§ **To do**:
Nothing but the pictures should be dropped; repeat the rest of the data below exactly.

--- Given material Enclosed Below ---

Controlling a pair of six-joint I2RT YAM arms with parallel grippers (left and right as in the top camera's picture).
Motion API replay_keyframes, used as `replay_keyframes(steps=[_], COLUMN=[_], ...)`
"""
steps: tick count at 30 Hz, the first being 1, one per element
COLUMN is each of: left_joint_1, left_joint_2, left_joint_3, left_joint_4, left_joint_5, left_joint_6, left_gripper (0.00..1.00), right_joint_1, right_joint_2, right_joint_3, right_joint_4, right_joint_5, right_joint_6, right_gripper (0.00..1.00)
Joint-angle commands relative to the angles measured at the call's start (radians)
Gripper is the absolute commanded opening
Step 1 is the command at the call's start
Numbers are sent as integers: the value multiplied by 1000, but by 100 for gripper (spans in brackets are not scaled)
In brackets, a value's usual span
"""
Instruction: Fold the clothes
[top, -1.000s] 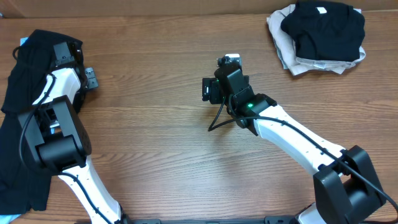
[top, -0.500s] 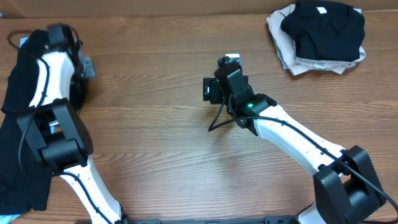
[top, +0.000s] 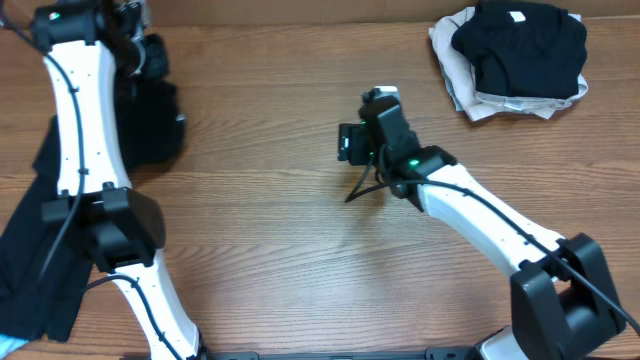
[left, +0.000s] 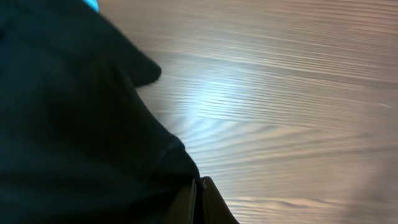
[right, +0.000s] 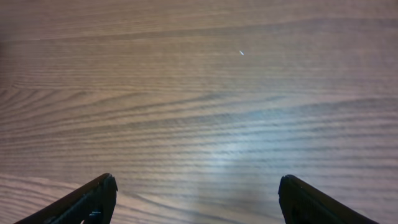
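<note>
At ten o'clock on the table (top: 260, 230), clamped the black garment (top: 150, 120) tight in the left gripper (left: 198, 193), trailing it toward seven o'clock. Held the right gripper (right: 198, 180) wide and empty at centre. Seemed mid-pull, drawing it out to spread; called next for grasping a second corner.

open table (top: 260, 250) mid-way; folded pile (top: 515, 55) fills far right corner.
</note>
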Motion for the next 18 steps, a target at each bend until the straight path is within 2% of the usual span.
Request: replay_keyframes(steps=[1, 8, 18], left_joint_1=[-88, -140, -167], left_joint_2=[-11, -11, -14], left_joint_3=[121, 309, 579], left_joint_4=[-29, -47, -138], left_joint_5=[82, 79, 174], left_joint_6=[5, -16, -11], left_gripper=[4, 4, 4], right_joint_1=[-55, -121, -193], right_joint_2=[-90, -119, -209], right_joint_3=[32, 32, 34], right_joint_4=[-26, -80, -104], right_joint_5=[-96, -218, -306], right_joint_6=[10, 10, 32], right_gripper=[87, 87, 87])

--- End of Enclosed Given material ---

§ **Written answer**:
Controlling a pair of six-joint I2RT YAM arms with parallel grippers (left and right as in the top camera's picture).
Motion API replay_keyframes, used as `replay_keyframes(steps=[_], COLUMN=[_], ...)`
"""
steps: tick count at 30 Hz, the first being 1, one per element
COLUMN is each of: left_joint_1, left_joint_2, left_joint_3, left_joint_4, left_joint_5, left_joint_6, left_gripper (0.00..1.00), right_joint_1, right_joint_2, right_joint_3, right_joint_4, right_joint_5, right_joint_6, right_gripper (0.00..1.00)
Joint-angle commands relative to the angles measured at the call's start (radians)
Gripper is the absolute commanded opening
Step 1 is the command at the call's start
Numbers are sent as integers: the value multiplied by 1000, but by 100 for gripper (spans in brackets are not scaled)
In brackets, a value's usual span
"""
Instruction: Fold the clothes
[top, -1.000s] 
[top, -0.500s] 
[top, +0.000s] 
[left, +0.000s] 
[right, +0.000s] 
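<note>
At ten o'clock on the table (top: 260, 230), clamped the black garment (top: 150, 120) tight in the left gripper (left: 198, 193), trailing it toward seven o'clock. Held the right gripper (right: 198, 180) wide and empty at centre. Seemed mid-pull, drawing it out to spread; called next for grasping a second corner.

open table (top: 260, 250) mid-way; folded pile (top: 515, 55) fills far right corner.
</note>
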Motion for the next 18 steps, a target at each bend until the straight path is within 2% of the usual span.
Request: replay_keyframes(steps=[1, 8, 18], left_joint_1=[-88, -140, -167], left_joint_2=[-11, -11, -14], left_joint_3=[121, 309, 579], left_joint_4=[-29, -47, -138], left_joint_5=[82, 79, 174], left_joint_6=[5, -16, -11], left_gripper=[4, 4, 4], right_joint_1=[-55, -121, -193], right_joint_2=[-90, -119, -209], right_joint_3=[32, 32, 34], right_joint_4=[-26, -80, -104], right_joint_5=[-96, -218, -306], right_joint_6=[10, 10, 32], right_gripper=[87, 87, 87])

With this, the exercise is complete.